[Problem to work on] Copy out the data exactly, leaving the pictures behind.

[Data records]
+ + + + + + +

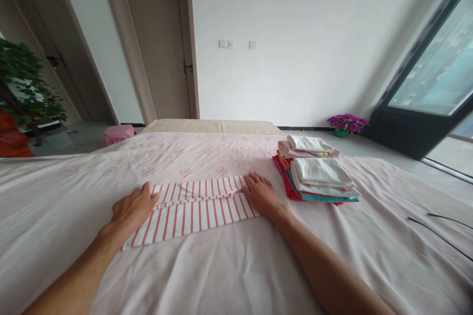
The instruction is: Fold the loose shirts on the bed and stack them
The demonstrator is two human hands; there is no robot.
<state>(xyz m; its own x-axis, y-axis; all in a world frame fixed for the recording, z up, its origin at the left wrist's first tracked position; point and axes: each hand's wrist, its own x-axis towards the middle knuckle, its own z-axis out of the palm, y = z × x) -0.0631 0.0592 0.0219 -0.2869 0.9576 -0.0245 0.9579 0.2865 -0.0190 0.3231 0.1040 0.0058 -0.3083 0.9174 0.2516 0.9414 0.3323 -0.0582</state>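
Note:
A white cloth with red stripes (192, 224) lies in a long folded strip on the bed cover, with a seam where its edges meet running along the middle. My left hand (135, 206) is at its left end, fingers curled and closed on the edge, the thumb on top. Over the right end, my right hand (260, 193) rests palm down, its fingers stretched out and touching the fabric. Just right of that hand sits a stack of folded cloths (325, 173), white on top, with blue, red and orange ones below.
The pale pink flowered cover (221, 275) is wrinkled near me. Dark cords (439, 236) lie at the right. Beyond the far edge are a pink stool (118, 134), purple flowers (347, 123) in a pot, and a closed door (157, 44). Green plants (29, 83) stand at the left.

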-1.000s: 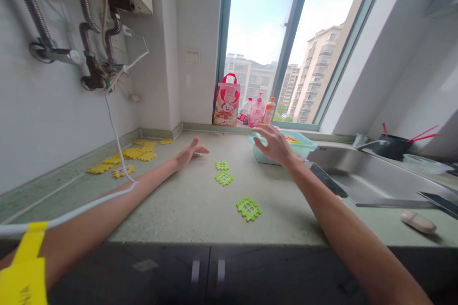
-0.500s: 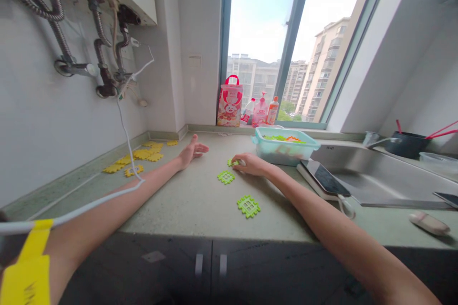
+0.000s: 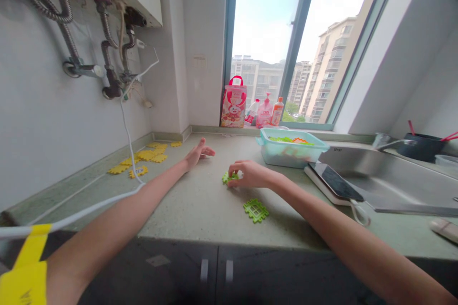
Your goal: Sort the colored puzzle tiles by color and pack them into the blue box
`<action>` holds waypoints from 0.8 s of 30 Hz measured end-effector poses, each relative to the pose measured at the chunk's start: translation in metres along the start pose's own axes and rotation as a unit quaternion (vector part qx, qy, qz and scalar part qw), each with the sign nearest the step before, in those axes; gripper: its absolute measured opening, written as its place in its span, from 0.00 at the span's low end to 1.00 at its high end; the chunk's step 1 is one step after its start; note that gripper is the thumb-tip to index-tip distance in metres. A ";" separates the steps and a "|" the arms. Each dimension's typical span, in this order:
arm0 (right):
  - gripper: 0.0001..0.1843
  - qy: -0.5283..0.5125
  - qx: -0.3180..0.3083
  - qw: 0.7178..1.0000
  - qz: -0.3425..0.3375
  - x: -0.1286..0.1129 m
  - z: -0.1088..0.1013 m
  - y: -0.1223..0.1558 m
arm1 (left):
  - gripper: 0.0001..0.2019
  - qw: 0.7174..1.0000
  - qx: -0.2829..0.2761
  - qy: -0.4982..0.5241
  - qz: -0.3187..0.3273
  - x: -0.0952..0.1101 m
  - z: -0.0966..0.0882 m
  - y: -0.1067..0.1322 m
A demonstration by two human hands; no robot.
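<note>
green piece [image 3: 225, 179] sits between the right hand's fingers [image 3: 234, 167].

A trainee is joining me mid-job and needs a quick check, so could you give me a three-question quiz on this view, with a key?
1. What colour is the piece at the right hand? A) yellow B) green C) orange
2. True or false: the left hand is gripping a piece.
3. Fill in: the yellow pieces lie to the ____ of the left hand.

Key: 1. B, green. 2. False; it is open, and no piece shows in it. 3. left.
</note>
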State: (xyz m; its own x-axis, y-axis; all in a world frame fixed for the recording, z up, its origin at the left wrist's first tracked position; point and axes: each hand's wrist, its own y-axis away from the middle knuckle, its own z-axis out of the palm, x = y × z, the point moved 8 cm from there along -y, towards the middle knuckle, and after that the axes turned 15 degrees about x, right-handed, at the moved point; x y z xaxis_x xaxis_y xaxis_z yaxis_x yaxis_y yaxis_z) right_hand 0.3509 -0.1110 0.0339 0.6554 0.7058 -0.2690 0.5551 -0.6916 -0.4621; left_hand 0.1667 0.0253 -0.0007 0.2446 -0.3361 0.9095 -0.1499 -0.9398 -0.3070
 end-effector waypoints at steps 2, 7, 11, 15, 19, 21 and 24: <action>0.12 0.013 -0.019 1.000 0.018 -0.001 0.002 0.000 | 0.50 1.000 -0.004 -0.009 0.003 0.001 0.001 0.001; 0.14 0.080 -0.063 0.994 0.046 -0.001 -0.007 0.006 | 0.50 0.999 -0.020 -0.030 0.009 0.004 0.005 0.004; 0.16 0.079 -0.068 0.994 0.041 -0.006 -0.042 0.019 | 0.51 0.999 -0.021 -0.042 0.024 0.005 0.005 0.005; 0.17 0.002 -0.099 0.992 0.083 -0.023 -0.075 0.038 | 0.48 0.998 -0.027 -0.045 0.027 0.006 0.005 0.006; 0.18 0.029 -0.206 0.977 0.057 -0.049 -0.051 0.054 | 0.48 0.998 -0.030 -0.039 0.028 0.008 0.005 0.006; 0.22 0.078 -0.227 0.970 0.038 -0.054 -0.034 0.055 | 0.48 0.998 -0.030 -0.036 0.031 0.009 0.006 0.006; 0.24 0.102 -0.227 0.968 0.022 -0.056 -0.021 0.053 | 0.48 0.998 -0.031 -0.044 0.035 0.009 0.007 0.005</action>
State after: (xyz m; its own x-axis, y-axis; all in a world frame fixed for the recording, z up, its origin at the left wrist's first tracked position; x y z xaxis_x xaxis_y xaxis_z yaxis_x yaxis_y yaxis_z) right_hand 0.3544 -0.1903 0.0428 0.7453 0.6612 -0.0861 0.6620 -0.7492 -0.0230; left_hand 0.1743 0.0174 0.0038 0.3133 -0.4076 0.8577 -0.2287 -0.9090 -0.3485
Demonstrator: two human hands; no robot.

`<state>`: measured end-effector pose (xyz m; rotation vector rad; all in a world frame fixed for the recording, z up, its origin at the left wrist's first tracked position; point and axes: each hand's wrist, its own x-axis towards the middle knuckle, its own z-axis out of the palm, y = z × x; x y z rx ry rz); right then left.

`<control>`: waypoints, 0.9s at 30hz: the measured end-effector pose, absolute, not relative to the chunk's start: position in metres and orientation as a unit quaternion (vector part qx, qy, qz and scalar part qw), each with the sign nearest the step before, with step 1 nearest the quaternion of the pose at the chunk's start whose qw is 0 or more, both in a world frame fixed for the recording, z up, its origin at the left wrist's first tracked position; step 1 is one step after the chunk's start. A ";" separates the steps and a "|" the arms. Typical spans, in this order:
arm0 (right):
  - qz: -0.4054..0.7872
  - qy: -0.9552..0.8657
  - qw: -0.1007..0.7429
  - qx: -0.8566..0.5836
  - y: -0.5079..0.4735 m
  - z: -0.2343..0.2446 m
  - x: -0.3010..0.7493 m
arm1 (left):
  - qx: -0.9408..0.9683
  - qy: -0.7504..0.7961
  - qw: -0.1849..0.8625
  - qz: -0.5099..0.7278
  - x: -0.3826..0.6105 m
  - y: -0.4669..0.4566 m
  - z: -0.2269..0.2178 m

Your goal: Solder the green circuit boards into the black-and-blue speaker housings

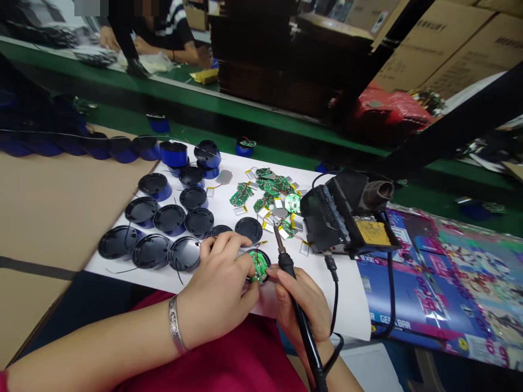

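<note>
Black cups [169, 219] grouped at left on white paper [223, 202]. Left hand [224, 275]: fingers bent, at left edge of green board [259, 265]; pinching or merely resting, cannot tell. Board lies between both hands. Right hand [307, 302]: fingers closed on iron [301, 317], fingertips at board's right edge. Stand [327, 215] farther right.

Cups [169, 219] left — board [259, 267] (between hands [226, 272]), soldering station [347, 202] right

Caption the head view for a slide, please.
Right hand holding a soldering iron, left hand at a green circuit board.
</note>
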<state>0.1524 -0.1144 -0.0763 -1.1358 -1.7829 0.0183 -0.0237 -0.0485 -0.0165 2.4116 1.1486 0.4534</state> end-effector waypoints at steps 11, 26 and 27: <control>0.016 -0.730 0.499 -0.467 -0.111 -0.074 0.151 | 0.918 0.366 0.129 0.081 -0.021 -0.039 -0.006; -0.060 -0.676 0.546 -0.491 -0.106 -0.072 0.160 | 0.917 0.385 0.079 0.067 -0.013 -0.036 -0.008; -0.061 -0.680 0.546 -0.486 -0.104 -0.073 0.161 | 0.918 0.383 0.073 0.068 -0.013 -0.036 -0.008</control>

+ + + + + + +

[Answer to this problem]
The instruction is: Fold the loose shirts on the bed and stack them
The demonstrator is two human hands; there is no robot.
<state>(xyz m; its own x-axis, y-axis; all in a world frame fixed for the recording, z up, its origin at the left wrist's first tracked position; point and axes: each hand's wrist, its own x-axis towards the middle knuckle, its own z-axis out of the palm, y = z × x) -0.0631 0.0592 0.0219 -0.2869 0.9576 -0.0245 0.9579 0.2865 -0.0190 0.3231 0.1040 0.0058 -0.3083 0.9174 0.2516 0.9414 0.3323 -0.0582</state>
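Note:
A white cloth with red stripes (192, 224) lies in a long folded strip on the bed cover, with a seam where its edges meet running along the middle. My left hand (135, 206) is at its left end, fingers curled and closed on the edge, the thumb on top. Over the right end, my right hand (260, 193) rests palm down, its fingers stretched out and touching the fabric. Just right of that hand sits a stack of folded cloths (325, 173), white on top, with blue, red and orange ones below.
The pale pink flowered cover (221, 275) is wrinkled near me. Dark cords (439, 236) lie at the right. Beyond the far edge are a pink stool (118, 134), purple flowers (347, 123) in a pot, and a closed door (157, 44). Green plants (29, 83) stand at the left.
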
-1.000s: 
-0.500s: 
+0.000s: 
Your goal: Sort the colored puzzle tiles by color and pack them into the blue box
`<action>` holds waypoints from 0.8 s of 30 Hz measured end-effector poses, each relative to the pose measured at the chunk's start: translation in metres along the start pose's own axes and rotation as a unit quaternion (vector part qx, qy, qz and scalar part qw), each with the sign nearest the step before, in those axes; gripper: its absolute measured opening, written as its place in its span, from 0.00 at the span's low end to 1.00 at its high end; the chunk's step 1 is one step after its start; note that gripper is the thumb-tip to index-tip distance in metres. A ";" separates the steps and a "|" the arms. Each dimension's typical span, in this order:
arm0 (right):
  - gripper: 0.0001..0.1843
  - qy: -0.5283..0.5125
  - qx: -0.3180..0.3083
  - qw: 0.7178..1.0000
  - qz: -0.3425..0.3375
  - x: -0.1286..0.1129 m
  - z: -0.1088..0.1013 m
  - y: -0.1223..0.1558 m
arm1 (left):
  - gripper: 0.0001..0.2019
  - qw: 0.7174..1.0000
  - qx: -0.2829..0.2761
  - qy: -0.4982..0.5241
  - qz: -0.3187..0.3273
  - x: -0.0952..0.1101 m
  - z: -0.0966..0.0882 m
  - y: -0.1067..0.1322 m
A demonstration by two human hands; no robot.
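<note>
green piece [image 3: 225, 179] sits between the right hand's fingers [image 3: 234, 167].

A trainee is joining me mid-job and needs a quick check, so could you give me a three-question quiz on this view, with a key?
1. What colour is the piece at the right hand? A) yellow B) green C) orange
2. True or false: the left hand is gripping a piece.
3. Fill in: the yellow pieces lie to the ____ of the left hand.

Key: 1. B, green. 2. False; it is open, and no piece shows in it. 3. left.
</note>
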State: (xyz m; its own x-axis, y-axis; all in a world frame fixed for the recording, z up, its origin at the left wrist's first tracked position; point and axes: each hand's wrist, its own y-axis away from the middle knuckle, its own z-axis out of the palm, x = y × z, the point moved 8 cm from there along -y, towards the middle knuckle, and after that the axes turned 15 degrees about x, right-handed, at the moved point; x y z xaxis_x xaxis_y xaxis_z yaxis_x yaxis_y yaxis_z) right_hand 0.3509 -0.1110 0.0339 0.6554 0.7058 -0.2690 0.5551 -0.6916 -0.4621; left_hand 0.1667 0.0253 -0.0007 0.2446 -0.3361 0.9095 -0.1499 -0.9398 -0.3070
 end-effector waypoints at steps 2, 7, 11, 15, 19, 21 and 24: <action>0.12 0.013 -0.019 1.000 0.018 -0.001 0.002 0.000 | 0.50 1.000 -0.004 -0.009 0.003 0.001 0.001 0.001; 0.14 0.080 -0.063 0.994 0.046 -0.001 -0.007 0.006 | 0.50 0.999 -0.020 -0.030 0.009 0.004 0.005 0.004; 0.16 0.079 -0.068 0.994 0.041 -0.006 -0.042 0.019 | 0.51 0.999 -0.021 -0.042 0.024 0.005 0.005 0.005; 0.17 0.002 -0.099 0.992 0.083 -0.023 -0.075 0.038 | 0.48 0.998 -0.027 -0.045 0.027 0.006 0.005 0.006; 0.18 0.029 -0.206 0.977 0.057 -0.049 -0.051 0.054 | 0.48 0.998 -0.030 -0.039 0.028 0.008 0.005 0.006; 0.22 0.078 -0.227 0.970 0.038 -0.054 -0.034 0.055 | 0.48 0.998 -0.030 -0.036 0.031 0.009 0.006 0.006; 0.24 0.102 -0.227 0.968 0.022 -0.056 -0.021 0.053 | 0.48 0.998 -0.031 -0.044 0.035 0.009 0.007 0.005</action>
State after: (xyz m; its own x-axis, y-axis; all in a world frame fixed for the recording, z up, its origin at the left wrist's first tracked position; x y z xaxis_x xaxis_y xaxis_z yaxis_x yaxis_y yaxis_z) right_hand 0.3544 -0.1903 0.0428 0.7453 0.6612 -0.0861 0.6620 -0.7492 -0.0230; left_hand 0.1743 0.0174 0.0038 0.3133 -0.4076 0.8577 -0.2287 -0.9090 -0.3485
Demonstrator: two human hands; no robot.

`<state>`: measured end-effector pose (xyz m; rotation vector rad; all in a world frame fixed for the recording, z up, its origin at the left wrist's first tracked position; point and axes: each hand's wrist, its own x-axis towards the middle knuckle, its own z-axis out of the palm, y = z × x; x y z rx ry rz); right then left.

`<control>`: waypoints, 0.9s at 30hz: the measured end-effector pose, absolute, not relative to the chunk's start: position in metres and orientation as a unit quaternion (vector part qx, qy, qz and scalar part qw), each with the sign nearest the step before, with step 1 nearest the quaternion of the pose at the chunk's start whose qw is 0 or more, both in a world frame fixed for the recording, z up, its origin at the left wrist's first tracked position; step 1 is one step after the chunk's start. A ";" separates the steps and a "|" the arms. Typical spans, in this order:
arm0 (right):
  - qz: -0.4054..0.7872
  - qy: -0.9552..0.8657
  - qw: -0.1007..0.7429
  - qx: -0.8566..0.5836
  - y: -0.5079..0.4735 m
  - z: -0.2343..0.2446 m
  - x: -0.3010..0.7493 m
arm1 (left):
  - qx: -0.9408..0.9683
  - qy: -0.7504..0.7961
  - qw: -0.1849..0.8625
  - qz: -0.5099..0.7278
  - x: -0.3826..0.6105 m
  - y: -0.4669..0.4566 m
  - z: -0.2269..0.2178 m

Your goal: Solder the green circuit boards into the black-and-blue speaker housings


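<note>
Black cups [169, 219] grouped at left on white paper [223, 202]. Left hand [224, 275]: fingers bent, at left edge of green board [259, 265]; pinching or merely resting, cannot tell. Board lies between both hands. Right hand [307, 302]: fingers closed on iron [301, 317], fingertips at board's right edge. Stand [327, 215] farther right.

Cups [169, 219] left — board [259, 267] (between hands [226, 272]), soldering station [347, 202] right

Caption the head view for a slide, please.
Right hand holding a soldering iron, left hand at a green circuit board.
</note>
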<state>0.1524 -0.1144 -0.0763 -1.1358 -1.7829 0.0183 -0.0237 -0.0485 -0.0165 2.4116 1.1486 0.4534</state> end-effector waypoints at steps 11, 26 and 27: <control>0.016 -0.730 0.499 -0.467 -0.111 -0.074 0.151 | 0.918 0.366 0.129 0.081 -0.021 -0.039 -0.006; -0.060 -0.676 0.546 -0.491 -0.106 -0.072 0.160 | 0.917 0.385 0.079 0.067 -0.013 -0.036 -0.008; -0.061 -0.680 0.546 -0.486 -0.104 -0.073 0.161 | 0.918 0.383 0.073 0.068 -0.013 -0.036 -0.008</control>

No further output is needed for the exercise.